Sunday, 30 November 2025

The Dark Ages of conscience: Rethinking Europe’s rise without the myth of virtue

History is often narrated as if it were a sermon. We like to believe that moral clarity triumphs, that civilizations rise when virtues blossom and fall when vices become intolerable. 

Yet the story of slavery’s disappearance from Europe after the collapse of Rome tells a different tale—one where economics smothers morality, and where the so-called “progress of conscience” is little more than a rearrangement of incentives.
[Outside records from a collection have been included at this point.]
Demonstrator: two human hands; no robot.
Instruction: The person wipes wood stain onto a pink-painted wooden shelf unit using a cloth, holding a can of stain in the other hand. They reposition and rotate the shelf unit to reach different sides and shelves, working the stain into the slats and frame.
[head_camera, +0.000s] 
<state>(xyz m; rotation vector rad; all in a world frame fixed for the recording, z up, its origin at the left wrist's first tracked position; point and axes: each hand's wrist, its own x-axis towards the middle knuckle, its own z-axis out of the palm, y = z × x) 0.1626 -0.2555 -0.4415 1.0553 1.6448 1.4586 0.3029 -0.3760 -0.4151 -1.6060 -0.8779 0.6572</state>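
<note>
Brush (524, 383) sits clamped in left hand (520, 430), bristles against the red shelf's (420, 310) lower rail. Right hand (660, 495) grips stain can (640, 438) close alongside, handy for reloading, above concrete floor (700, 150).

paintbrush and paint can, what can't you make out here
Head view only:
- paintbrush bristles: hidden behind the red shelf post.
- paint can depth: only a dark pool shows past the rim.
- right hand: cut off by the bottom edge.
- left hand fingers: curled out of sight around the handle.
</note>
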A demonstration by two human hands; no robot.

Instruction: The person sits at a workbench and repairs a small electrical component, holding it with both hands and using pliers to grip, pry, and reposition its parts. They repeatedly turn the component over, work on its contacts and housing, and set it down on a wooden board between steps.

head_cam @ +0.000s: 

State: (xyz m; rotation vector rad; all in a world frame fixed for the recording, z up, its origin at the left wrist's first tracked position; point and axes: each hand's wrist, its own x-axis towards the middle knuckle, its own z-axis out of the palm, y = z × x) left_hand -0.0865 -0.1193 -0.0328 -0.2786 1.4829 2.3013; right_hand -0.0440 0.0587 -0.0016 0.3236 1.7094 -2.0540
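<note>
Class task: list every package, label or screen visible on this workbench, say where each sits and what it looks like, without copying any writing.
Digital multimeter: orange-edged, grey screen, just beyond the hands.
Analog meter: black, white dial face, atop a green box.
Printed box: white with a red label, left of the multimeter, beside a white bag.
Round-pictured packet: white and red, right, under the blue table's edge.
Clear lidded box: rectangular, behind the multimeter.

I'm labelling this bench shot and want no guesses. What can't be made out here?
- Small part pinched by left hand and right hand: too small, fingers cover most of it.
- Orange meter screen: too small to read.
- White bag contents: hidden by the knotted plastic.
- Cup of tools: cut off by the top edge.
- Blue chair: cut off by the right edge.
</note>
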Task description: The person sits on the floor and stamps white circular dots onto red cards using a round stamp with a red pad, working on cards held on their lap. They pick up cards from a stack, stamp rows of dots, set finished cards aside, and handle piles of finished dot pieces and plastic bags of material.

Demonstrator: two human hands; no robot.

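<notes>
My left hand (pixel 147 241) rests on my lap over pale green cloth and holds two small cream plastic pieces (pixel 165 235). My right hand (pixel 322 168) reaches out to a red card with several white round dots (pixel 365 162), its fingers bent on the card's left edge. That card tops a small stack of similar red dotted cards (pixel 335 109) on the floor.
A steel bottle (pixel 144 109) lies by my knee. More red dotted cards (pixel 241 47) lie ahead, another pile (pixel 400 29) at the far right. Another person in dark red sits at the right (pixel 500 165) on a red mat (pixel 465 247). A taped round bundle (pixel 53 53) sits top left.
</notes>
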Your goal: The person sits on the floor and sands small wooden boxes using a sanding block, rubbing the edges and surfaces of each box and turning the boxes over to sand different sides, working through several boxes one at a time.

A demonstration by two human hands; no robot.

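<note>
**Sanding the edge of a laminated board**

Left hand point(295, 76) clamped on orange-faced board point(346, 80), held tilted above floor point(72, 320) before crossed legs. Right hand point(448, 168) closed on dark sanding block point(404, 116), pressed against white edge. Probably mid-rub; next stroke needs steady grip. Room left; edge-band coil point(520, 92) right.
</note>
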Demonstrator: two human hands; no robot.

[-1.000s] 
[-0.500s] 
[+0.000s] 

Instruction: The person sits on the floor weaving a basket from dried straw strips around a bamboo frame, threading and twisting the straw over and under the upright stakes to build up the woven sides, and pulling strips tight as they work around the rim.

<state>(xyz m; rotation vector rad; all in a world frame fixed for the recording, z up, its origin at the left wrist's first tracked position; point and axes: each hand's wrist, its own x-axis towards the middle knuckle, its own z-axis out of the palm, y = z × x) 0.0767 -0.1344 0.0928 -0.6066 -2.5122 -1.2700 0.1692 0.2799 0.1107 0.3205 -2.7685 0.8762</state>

Slavery, that ancient and brutal institution, faded from Europe not at the height of its intellectual brilliance but precisely during what later historians would label the Dark Ages. The disappearance of slavery was not accompanied by a burst of light, but by a dimming of power. “History rarely abolishes an institution out of compassion,” as one philosopher observed, “but often out of exhaustion.” Rome’s machinery had collapsed; the system that fed on slaves was too weak to sustain itself.

And yet, modern European memory prefers a gentler explanation: Christianity. It is comforting to believe that spiritual awakenings liberate bodies. But the record tells us something more ambivalent. Medieval theologians debated the soul’s salvation far more than the slave’s emancipation. Later centuries would reveal the irony with painful clarity: Christian conquistadors and Protestant merchants built slavery on a planetary scale. The cross and the whip often sailed on the same ship.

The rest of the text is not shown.